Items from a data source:
____
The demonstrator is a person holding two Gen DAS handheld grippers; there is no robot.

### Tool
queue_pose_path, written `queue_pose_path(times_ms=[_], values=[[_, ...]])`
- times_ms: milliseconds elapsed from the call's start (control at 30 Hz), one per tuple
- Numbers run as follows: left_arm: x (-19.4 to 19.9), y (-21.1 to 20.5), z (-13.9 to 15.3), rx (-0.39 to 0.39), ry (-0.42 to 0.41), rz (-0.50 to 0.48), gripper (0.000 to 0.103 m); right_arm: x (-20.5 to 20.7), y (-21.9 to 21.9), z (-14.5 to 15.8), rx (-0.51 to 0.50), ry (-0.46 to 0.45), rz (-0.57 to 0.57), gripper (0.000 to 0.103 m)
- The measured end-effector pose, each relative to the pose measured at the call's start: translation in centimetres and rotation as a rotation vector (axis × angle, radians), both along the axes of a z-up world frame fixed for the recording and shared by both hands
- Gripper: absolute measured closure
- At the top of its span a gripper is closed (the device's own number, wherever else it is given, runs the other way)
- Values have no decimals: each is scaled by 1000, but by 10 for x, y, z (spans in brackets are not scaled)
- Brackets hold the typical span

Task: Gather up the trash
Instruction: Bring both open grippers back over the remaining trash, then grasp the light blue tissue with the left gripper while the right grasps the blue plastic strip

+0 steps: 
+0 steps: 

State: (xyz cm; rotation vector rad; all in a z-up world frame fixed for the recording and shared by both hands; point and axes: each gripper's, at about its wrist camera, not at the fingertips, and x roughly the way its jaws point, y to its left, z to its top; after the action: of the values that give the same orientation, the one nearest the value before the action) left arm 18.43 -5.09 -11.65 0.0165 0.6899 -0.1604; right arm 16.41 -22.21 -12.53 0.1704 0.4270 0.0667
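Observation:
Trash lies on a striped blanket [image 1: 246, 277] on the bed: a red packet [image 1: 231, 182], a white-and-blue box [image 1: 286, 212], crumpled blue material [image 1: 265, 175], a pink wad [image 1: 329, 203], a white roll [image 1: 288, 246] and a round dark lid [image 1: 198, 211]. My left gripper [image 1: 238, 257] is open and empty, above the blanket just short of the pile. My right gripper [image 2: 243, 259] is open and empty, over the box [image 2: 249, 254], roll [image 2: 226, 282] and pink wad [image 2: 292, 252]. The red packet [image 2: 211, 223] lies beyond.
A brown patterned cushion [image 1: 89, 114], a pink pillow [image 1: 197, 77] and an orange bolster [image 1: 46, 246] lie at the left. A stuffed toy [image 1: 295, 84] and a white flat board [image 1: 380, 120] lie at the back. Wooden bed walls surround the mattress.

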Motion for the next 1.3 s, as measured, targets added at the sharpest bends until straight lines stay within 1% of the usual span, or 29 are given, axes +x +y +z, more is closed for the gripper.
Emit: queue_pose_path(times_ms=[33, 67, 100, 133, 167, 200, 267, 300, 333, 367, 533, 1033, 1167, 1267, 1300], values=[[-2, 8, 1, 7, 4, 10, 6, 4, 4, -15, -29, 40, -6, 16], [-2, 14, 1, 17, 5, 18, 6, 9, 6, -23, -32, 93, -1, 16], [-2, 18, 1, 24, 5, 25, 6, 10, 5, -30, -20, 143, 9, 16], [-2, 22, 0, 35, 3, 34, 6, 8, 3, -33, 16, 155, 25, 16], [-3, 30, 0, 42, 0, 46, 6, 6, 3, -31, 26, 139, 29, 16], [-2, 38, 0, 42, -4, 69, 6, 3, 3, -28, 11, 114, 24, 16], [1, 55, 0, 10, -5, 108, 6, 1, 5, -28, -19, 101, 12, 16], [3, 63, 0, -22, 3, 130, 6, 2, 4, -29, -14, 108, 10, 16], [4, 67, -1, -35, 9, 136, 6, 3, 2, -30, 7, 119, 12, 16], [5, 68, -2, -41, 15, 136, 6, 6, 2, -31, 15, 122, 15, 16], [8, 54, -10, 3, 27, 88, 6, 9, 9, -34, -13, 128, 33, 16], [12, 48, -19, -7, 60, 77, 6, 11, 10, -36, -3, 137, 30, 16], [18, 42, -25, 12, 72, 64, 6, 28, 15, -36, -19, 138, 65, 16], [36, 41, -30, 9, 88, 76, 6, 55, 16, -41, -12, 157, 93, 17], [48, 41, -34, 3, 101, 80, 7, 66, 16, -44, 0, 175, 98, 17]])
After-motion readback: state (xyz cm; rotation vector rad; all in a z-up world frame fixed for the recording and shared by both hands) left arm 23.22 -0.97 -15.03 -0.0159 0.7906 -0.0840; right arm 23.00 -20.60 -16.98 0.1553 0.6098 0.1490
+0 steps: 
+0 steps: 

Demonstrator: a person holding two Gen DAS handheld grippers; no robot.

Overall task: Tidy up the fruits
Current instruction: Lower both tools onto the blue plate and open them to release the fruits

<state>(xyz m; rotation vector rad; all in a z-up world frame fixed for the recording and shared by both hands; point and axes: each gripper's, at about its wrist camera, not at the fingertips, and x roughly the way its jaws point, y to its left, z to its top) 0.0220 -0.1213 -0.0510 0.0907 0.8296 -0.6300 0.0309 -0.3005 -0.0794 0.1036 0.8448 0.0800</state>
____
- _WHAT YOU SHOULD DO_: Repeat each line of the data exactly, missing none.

- _RESULT FOR THIS EXERCISE_:
The demonstrator is a person holding two Gen DAS handheld grippers; there is no robot.

### Tool
queue_pose_path, written `queue_pose_path(times_ms=[_], values=[[_, ...]])`
- times_ms: milliseconds elapsed from the call's start (control at 30 Hz), one per tuple
- Numbers run as follows: left_arm: x (-19.4 to 19.9), y (-21.1 to 20.5), z (-13.9 to 15.3), rx (-0.39 to 0.39), ry (-0.42 to 0.41), rz (-0.50 to 0.48), gripper (0.000 to 0.103 m); right_arm: x (-20.5 to 20.7), y (-21.9 to 21.9), z (-14.5 to 15.8), rx (-0.51 to 0.50), ry (-0.46 to 0.45), rz (-0.57 to 0.57), gripper (0.000 to 0.103 m)
- The measured end-effector pose, each relative to the pose measured at the call's start: translation in centimetres and rotation as a rotation vector (axis × angle, radians), both along the axes of a z-up world frame fixed for the recording and shared by both hands
- Gripper: absolute measured closure
- At the top of its span a gripper is closed (the device's own number, wherever else it is given, runs the other way)
- Values have no decimals: each is scaled by 1000, but by 10 for x, y, z (spans in brackets are not scaled)
- Brackets hold the typical span

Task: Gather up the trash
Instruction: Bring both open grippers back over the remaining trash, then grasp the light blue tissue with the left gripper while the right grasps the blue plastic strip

+0 steps: 
+0 steps: 

State: (xyz cm; rotation vector rad; all in a z-up world frame fixed for the recording and shared by both hands; point and axes: each gripper's, at about its wrist camera, not at the fingertips, and x roughly the way its jaws point, y to its left, z to its top; after the action: of the values that give the same orientation, the one nearest the value before the action) left arm 18.43 -5.09 -11.65 0.0165 0.6899 -0.1604; right arm 16.41 -22.21 -12.53 0.1704 0.4270 0.0667
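Observation:
Trash lies on a striped blanket [image 1: 246, 277] on the bed: a red packet [image 1: 231, 182], a white-and-blue box [image 1: 286, 212], crumpled blue material [image 1: 265, 175], a pink wad [image 1: 329, 203], a white roll [image 1: 288, 246] and a round dark lid [image 1: 198, 211]. My left gripper [image 1: 238, 257] is open and empty, above the blanket just short of the pile. My right gripper [image 2: 243, 259] is open and empty, over the box [image 2: 249, 254], roll [image 2: 226, 282] and pink wad [image 2: 292, 252]. The red packet [image 2: 211, 223] lies beyond.
A brown patterned cushion [image 1: 89, 114], a pink pillow [image 1: 197, 77] and an orange bolster [image 1: 46, 246] lie at the left. A stuffed toy [image 1: 295, 84] and a white flat board [image 1: 380, 120] lie at the back. Wooden bed walls surround the mattress.
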
Motion for the next 1.3 s, as measured, targets added at the sharpest bends until straight lines stay within 1% of the usual span, or 29 are given, axes +x +y +z, more is closed for the gripper.
Emit: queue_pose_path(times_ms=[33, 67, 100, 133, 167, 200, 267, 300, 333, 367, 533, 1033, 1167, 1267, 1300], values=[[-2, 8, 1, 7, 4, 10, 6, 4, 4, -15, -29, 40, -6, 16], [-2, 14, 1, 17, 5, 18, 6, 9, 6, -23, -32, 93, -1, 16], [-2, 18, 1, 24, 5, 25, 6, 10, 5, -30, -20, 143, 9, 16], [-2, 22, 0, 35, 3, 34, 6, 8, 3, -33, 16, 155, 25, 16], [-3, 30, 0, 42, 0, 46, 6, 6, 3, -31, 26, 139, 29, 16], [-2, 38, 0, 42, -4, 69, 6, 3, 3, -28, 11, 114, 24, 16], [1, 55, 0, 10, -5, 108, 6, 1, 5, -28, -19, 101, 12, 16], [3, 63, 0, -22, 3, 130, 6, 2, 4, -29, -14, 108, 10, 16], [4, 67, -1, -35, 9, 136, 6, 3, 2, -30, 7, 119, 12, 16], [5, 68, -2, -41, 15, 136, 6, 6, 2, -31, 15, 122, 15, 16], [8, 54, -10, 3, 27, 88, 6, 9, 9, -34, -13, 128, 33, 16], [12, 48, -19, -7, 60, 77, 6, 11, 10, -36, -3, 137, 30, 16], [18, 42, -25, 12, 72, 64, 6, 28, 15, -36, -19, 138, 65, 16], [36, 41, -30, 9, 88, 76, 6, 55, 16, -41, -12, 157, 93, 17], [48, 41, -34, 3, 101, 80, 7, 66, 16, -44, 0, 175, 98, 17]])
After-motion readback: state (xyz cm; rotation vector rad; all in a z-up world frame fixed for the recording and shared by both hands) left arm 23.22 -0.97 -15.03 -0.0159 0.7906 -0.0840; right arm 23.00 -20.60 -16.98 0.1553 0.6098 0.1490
+0 steps: 
+0 steps: 

Demonstrator: a person holding two Gen DAS handheld grippers; no robot.

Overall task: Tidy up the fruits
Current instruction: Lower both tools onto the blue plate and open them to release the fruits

<state>(xyz m; rotation vector rad; all in a z-up world frame fixed for the recording and shared by both hands; point and axes: each gripper's, at about its wrist camera, not at the fingertips, and x roughly the way its jaws point, y to its left, z to its top) 0.0220 -0.1213 -0.0510 0.0907 0.8296 -0.6300 0.0309 -0.3005 -0.0794 0.1036 0.8448 0.0800</state>

There's no more to the output.